Se empeñan, sí, en lograr rentabilidad, plusvalía, y, si tienen éxito, podrán pagar a sus empleados (explotados, o no se ha entendido ni una media palabra de marxismo, de la vida) salarios mucho más altos que los fijados en el sector estatal. Con esto no se sugiere, ¡no!, que el Estado renuncie a que en el ámbito de la propiedad social de todo el pueblo los salarios les aseguren a trabajadoras y trabajadores una vida honrada y grata, o por lo menos llevadera.
La batalla —de pensamiento y actos— en torno a los modos de propiedad y sus derivaciones, es decisiva para iluminar la construcción del socialismo. No es fortuito que el imperio apueste por el sector privado en sus planes de influir en Cuba, tras haber intentado doblegarla con bloqueo y hechos de armas.
Aunque el bloqueo perdura a despecho del repudio internacional, ya el imperio ha sido capaz de admitir que —aun habiendo dañado tanto a Cuba— no le ha dado a él todos los resultados que esperaba, y por ello hace más de dos años anunció que aplicaría un cambio de táctica, no de fines. Al tiempo que ha hablado de levantar el bloqueo, de manera coherente con su esencia sistémica reforzada por el neoliberalismo en marcha, ha proclamado que privilegiará al sector privado, no al estatal.
Talleres automotrices y otros de propiedad privada se perciben más eficientes que los estatales. Pero ¿de dónde salen las piezas de repuesto que desaparecen en estos últimos? No es aconsejable descartar que, al menos en algunos casos, pueden sustraerse de almacenes del sector estatal en que administradores y otros empleados —el administrador también es un empleado, aunque los haya que se crean dueños y señores— roben para obtener ganancias ilícitas.
Es previsible que los talleres privados aumenten, y con ello el Estado podría concentrarse en lo cardinal.

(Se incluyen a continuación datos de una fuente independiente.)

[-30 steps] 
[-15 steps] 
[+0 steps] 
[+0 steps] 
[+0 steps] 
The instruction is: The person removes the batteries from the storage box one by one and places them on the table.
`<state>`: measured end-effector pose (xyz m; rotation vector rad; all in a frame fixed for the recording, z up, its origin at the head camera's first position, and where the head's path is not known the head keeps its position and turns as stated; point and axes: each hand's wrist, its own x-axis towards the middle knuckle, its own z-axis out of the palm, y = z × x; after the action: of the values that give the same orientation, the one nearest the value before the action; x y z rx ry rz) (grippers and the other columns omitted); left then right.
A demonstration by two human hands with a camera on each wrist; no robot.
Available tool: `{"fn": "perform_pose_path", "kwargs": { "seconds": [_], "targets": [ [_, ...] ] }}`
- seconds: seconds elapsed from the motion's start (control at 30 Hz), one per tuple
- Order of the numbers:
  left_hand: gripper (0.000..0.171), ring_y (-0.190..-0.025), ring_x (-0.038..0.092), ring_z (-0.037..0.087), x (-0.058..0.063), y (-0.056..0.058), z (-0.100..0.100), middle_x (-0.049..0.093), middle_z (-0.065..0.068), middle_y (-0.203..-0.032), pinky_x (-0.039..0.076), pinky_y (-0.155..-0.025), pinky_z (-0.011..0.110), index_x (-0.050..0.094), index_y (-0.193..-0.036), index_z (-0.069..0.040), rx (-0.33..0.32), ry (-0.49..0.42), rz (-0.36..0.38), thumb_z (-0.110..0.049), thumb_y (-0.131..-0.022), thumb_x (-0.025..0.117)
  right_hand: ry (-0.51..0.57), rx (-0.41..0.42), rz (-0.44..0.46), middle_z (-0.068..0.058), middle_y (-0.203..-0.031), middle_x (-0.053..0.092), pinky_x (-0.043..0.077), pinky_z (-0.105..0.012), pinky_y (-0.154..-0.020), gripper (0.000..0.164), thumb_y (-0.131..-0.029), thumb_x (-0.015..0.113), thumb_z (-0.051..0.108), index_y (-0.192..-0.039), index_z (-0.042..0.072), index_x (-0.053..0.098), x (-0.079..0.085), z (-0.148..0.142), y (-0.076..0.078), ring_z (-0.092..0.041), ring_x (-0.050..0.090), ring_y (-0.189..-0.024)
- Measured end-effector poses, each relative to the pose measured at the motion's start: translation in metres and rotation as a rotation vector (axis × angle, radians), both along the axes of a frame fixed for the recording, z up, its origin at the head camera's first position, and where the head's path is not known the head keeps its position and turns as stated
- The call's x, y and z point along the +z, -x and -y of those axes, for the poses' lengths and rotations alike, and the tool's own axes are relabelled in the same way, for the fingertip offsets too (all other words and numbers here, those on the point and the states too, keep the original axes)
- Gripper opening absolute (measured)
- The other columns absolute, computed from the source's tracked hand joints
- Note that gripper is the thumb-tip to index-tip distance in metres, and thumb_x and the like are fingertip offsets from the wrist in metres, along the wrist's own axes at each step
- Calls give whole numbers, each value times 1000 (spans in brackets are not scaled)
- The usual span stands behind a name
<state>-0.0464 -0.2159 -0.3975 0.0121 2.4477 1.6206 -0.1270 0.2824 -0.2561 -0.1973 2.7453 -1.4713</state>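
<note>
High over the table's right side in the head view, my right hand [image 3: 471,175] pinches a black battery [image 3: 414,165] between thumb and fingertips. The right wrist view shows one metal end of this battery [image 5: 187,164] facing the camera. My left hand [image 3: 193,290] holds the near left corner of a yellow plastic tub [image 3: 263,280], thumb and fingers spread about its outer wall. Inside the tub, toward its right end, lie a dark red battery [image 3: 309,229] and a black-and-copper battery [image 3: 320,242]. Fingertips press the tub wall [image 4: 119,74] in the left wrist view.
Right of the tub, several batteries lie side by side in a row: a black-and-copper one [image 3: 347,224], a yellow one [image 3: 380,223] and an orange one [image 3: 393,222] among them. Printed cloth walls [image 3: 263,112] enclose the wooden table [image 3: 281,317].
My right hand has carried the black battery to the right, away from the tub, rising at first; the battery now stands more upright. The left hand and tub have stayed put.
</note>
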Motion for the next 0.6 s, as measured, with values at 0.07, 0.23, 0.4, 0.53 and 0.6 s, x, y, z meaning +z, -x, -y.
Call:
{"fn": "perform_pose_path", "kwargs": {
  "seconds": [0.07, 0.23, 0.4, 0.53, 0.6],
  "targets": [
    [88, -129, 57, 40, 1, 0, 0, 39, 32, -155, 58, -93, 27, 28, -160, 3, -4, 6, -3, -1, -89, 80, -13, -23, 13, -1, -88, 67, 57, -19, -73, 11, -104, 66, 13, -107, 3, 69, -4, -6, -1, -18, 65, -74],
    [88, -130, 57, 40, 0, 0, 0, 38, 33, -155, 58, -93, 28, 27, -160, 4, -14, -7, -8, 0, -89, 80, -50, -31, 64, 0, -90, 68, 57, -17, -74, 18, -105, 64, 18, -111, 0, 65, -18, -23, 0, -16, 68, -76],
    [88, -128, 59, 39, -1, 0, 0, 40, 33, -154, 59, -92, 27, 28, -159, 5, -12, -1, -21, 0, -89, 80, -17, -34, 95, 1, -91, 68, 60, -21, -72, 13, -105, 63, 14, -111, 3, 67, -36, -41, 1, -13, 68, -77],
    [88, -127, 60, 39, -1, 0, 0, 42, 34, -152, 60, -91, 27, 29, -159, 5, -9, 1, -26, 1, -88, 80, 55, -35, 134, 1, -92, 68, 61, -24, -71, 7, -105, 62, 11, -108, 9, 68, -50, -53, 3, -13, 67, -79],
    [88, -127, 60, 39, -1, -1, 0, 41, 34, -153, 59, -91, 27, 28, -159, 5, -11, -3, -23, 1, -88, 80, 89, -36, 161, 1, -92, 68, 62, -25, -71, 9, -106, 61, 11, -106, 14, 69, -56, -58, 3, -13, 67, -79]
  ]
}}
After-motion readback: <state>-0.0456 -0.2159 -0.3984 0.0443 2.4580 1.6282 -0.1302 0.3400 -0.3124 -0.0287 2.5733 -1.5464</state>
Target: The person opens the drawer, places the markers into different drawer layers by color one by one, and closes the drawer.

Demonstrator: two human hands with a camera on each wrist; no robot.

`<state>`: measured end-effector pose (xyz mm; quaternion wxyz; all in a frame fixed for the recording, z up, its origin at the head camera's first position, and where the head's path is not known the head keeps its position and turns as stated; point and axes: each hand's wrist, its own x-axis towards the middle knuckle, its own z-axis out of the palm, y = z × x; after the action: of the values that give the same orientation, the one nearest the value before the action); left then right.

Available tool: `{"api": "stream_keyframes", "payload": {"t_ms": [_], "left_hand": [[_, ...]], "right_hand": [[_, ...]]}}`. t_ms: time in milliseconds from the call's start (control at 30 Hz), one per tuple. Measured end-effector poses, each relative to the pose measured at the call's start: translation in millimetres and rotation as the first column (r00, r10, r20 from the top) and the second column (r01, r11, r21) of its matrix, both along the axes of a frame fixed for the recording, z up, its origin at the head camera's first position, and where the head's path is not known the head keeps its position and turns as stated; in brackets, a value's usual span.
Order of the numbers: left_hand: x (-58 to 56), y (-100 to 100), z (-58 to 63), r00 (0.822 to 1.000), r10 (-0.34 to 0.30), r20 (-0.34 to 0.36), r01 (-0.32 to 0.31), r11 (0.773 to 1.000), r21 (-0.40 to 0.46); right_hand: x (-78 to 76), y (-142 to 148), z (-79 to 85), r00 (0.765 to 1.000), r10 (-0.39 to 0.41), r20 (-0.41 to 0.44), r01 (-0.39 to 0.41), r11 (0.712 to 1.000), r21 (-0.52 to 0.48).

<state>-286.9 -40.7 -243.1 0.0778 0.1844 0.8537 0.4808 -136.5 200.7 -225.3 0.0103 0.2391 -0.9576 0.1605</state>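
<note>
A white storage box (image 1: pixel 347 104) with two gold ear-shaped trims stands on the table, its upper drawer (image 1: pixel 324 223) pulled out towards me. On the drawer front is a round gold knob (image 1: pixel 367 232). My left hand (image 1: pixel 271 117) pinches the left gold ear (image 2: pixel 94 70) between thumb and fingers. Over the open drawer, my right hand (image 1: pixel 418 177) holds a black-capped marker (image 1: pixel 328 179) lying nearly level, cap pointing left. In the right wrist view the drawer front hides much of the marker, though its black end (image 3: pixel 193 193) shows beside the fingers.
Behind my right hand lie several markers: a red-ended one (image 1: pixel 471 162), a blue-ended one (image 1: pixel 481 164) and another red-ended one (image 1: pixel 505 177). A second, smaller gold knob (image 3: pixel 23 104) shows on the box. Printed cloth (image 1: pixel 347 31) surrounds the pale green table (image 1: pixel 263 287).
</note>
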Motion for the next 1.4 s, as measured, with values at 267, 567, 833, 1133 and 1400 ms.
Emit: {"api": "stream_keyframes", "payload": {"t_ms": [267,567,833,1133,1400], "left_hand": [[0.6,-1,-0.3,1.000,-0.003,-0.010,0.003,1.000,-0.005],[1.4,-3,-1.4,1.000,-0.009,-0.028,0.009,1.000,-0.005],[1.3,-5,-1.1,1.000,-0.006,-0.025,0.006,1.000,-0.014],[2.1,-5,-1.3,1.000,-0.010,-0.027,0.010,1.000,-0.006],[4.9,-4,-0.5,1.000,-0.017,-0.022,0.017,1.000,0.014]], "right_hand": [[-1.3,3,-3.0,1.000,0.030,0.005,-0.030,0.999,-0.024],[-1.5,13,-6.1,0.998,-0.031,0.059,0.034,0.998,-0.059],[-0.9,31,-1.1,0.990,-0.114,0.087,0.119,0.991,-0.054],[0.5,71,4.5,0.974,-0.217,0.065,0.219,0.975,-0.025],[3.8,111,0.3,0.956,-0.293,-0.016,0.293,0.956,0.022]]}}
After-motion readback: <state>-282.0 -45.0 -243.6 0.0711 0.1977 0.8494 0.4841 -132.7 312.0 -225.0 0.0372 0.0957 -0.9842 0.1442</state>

Así, para ser reparadas, las chivichanas no tendrían que competir con centrales eléctricas, ni las bicicletas con sofisticados equipos médicos. Según se dice, ya exitosos propietarios de esos talleres importan por su cuenta lo que necesitan, en parte al menos.
Lo hacen hasta con ayuda de internet —posiblemente de buena conexión—, y yendo ellos mismos o enviados suyos a comprar en otros países sin que, al parecer, se les interponga el bloqueo que le dificulta al Estado cubano, cuando no se lo impide, adquirir medicamentos para la población, un crimen que ha ocasionado hasta muertes. Pero la acumulación originaria de capital para tales emprendimientos por parte de dueños ¿será siempre fruto del tesón laboral y la eficiencia, nunca de ganancias conseguidas gracias a la corrupción y la desidia en el sector estatal, o a “donaciones” subrepticias hechas desde el exterior?
Sobre la realidad o sobre la imaginación rondan la voluntad imperial de apoyar la propiedad privada en Cuba, y rondan también las implicaciones de ese hecho. Ingenuidad o mucho más sería que representantes del Estado cubano —la prensa entre ellos— lo ignorasen. Los desafíos planteados convocan a todo el pueblo, incluyendo propietarios leales a la patria y deseosos de apoyar el socialismo, aunque esto parezca incompatible con triunfos personales buscados por medio de la propiedad que el imperio respalda.
Y otra cosa es segura: abonar el mito de la propiedad social condenada a ser ineficiente genera complicidad con el neoliberalismo y, por tanto, con el imperio. Que sea de modo inconsciente no simplifica las cosas. Tal vez las agrave.